**What you are asked to do**
Please filter the data down to the lines that include the word "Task" and copy them.

Stored dataset items:

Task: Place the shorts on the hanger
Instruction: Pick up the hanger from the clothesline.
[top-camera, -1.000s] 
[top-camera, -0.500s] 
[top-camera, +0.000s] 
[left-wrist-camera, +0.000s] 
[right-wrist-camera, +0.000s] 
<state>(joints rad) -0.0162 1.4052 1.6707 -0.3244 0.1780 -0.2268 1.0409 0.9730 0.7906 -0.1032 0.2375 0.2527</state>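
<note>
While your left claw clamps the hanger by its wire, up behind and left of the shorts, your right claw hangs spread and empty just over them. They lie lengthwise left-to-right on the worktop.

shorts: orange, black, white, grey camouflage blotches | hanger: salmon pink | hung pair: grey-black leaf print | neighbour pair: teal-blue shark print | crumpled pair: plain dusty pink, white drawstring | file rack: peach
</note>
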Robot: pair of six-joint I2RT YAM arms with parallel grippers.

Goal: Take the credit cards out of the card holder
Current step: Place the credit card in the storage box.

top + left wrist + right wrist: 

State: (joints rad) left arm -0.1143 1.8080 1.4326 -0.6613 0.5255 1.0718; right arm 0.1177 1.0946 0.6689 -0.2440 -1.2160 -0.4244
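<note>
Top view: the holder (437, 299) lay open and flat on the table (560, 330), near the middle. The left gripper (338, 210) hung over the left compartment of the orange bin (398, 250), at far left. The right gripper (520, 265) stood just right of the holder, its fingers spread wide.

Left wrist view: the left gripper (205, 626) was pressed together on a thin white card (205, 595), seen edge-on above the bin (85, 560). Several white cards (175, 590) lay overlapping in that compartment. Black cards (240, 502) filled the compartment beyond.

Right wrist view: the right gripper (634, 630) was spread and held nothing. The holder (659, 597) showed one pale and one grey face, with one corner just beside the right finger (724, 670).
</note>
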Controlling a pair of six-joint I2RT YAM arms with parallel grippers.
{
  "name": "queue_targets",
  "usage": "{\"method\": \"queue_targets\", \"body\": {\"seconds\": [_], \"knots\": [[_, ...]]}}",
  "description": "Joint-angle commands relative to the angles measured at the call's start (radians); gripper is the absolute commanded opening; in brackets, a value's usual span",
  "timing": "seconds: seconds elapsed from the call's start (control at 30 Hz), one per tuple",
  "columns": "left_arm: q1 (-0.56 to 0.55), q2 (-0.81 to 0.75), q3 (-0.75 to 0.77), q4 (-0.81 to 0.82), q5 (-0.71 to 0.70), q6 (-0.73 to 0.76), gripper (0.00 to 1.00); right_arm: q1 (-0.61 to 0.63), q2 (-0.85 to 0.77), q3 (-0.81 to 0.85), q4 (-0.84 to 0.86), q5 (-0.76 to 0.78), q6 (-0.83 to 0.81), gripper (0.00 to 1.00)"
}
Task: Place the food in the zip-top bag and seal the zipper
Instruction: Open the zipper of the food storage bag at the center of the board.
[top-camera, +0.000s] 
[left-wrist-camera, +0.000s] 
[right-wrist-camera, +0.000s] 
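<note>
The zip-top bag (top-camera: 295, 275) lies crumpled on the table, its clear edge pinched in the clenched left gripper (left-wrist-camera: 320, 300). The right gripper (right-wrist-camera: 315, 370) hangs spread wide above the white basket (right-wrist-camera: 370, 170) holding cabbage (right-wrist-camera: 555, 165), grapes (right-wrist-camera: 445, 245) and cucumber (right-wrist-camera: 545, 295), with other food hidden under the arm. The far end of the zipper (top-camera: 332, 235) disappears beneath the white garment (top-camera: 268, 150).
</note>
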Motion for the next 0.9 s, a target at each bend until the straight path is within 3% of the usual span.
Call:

**Exercise output**
Task: Place the shorts on the hanger
Task: Place the food in the zip-top bag and seal the zipper

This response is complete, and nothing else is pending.